El por qué la crítica del mundo ha tenido un destrato inmerecido para con Cloud Atlas está por verse, lo cierto es que la última película de los hermanos Andy y Lana Wachowski junto a Tom Tykwer es un proyecto de una ambición enorme como no se ha visto en años. El capricho del autor de turno a veces permite que la solemnidad se tolere y la pobreza ideológica sea sostenida en pos de la aventura fílmica, no obstante de frente a esta épica cinematográfica es lo primero lo único que se ve, es el árbol que no deja ver el bosque de celuloide. Ante semejante esfuerzo titánico por plasmar una novela compleja a la gran pantalla, pareciera que sólo puede hacerse una reseña literaria –al material fuente, el libro de David Mitchell– para negar el valor del trabajo de los directores.
Un trío de realizadores que ya se han puesto detrás de proyectos infilmables en el pasado, con Matrix los norteamericanos y Perfume el alemán, se dan a esta difícil tarea de hacer fluir seis historias distanciadas por décadas o siglos con personajes diferentes, con el logro supremo de evitar que el desarrollo se resienta. En sus casi tres horas que nada pesan, la narrativa es limpia, sin rispideces. Se pasa con un correcto montaje de una época a la otra y la transición es perfecta, un aceitado mecanismo de relojería que se pone en marcha con firmeza sin descuidar el avance de la trama o dejar cabos sueltos en el crecimiento de sus protagonistas.
En su deseo voraz de explotar al máximo la premisa de su film -que todo está conectado-, los Wachowski y Tykwer proponen una instancia extrema que es a la vez caballo de batalla y principal inconveniente: las múltiples interpretaciones. Reconocidas figuras se embarcan en una propuesta que demanda que se adentren, de acuerdo a la época que corresponda, en cinco o seis papeles diferentes. Más allá de que hay un maquillaje de primera puesto al servicio de todos, incluso de los roles mínimos o secundarios –no importa cómo quieran disfrazarlo los opositores, hay muchos que recién se descubren en los créditos-, en ocasiones acaba por desaclimatar.

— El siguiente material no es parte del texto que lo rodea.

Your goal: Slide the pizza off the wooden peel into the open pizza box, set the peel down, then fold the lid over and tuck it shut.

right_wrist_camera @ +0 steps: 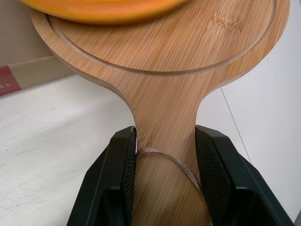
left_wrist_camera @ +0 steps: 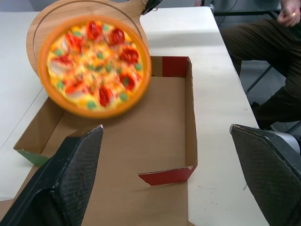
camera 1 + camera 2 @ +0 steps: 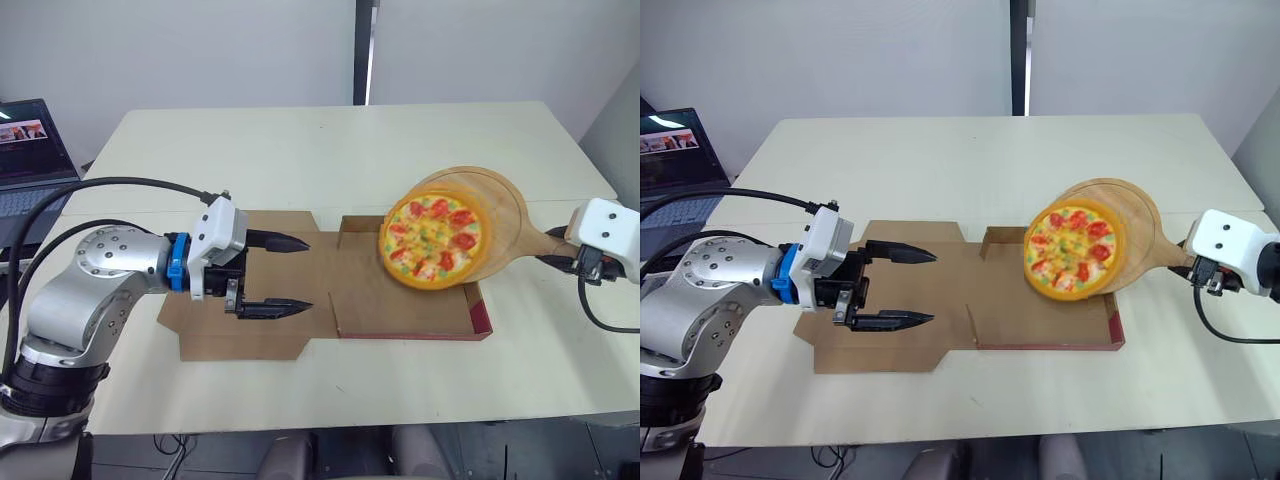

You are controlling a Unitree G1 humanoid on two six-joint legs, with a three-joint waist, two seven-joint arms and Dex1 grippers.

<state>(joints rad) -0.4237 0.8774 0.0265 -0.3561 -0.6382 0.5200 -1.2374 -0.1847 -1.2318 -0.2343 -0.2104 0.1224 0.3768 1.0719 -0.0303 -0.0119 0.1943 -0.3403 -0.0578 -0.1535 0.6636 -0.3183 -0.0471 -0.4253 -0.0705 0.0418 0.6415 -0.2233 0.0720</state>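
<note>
The right fingers [image 1: 120, 160] are clamped on the handle of the wooden peel [image 3: 500, 205], which is tilted steeply near the tabletop's [image 3: 300, 160] right edge. The pizza [image 3: 432, 240] hangs off its lower rim over the right end of the open pizza box [image 3: 400, 300]. The left fingers [image 3: 275, 241] are spread wide, above the flat lid. At this tilt the pizza could drop edge-first, catch a box wall and flip, or shove the unheld box. One pizza, one peel, one box.
</note>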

Lo que es una decisión cinematográfica brillante, con la continuidad de las almas que se vuelve explícita, acaba en hiperbolizar ciertos rasgos faciales para marcar diferencias, provocando que en ocasiones lo que se vea sea menos un personaje que un actor con prótesis –el Tom Hanks con dientes postizos del 1800 es el caso más notorio-. Así, el no terminar de introducirnos plenamente con lo que ocurre frente a las cámaras lleva a que ciertos pasajes simplemente sucedan, sin mayor impacto sobre el espectador.
No obstante, no hay nada como Cloud Atlas. Más allá de la inconmensurable labor de sus protagonistas, que se sumergen por igual en papeles que quizás tienen segundos de pantalla, el profundizar en esta epopeya fílmica nos encuentra ante una cruza de géneros y estilos como nunca antes vista. Se salta de la comedia con Jim Broadbent a un thriller de suspenso con Halle Berry y Hugo Weaving, pasando por un romance de época con Ben Whishaw y James D’Arcy, por una trama política de ciencia ficción o por un drama existencial con algo de aventura. Perder de vista la grandeza de esta épica faraónica por poner en duda los cimientos filosóficos en los que se sostiene –new age se ha dicho-, es grave. Reclamar originalidad, autores y estilos propios, y no reconocerlos ni aunque nos golpeen en las narices, también.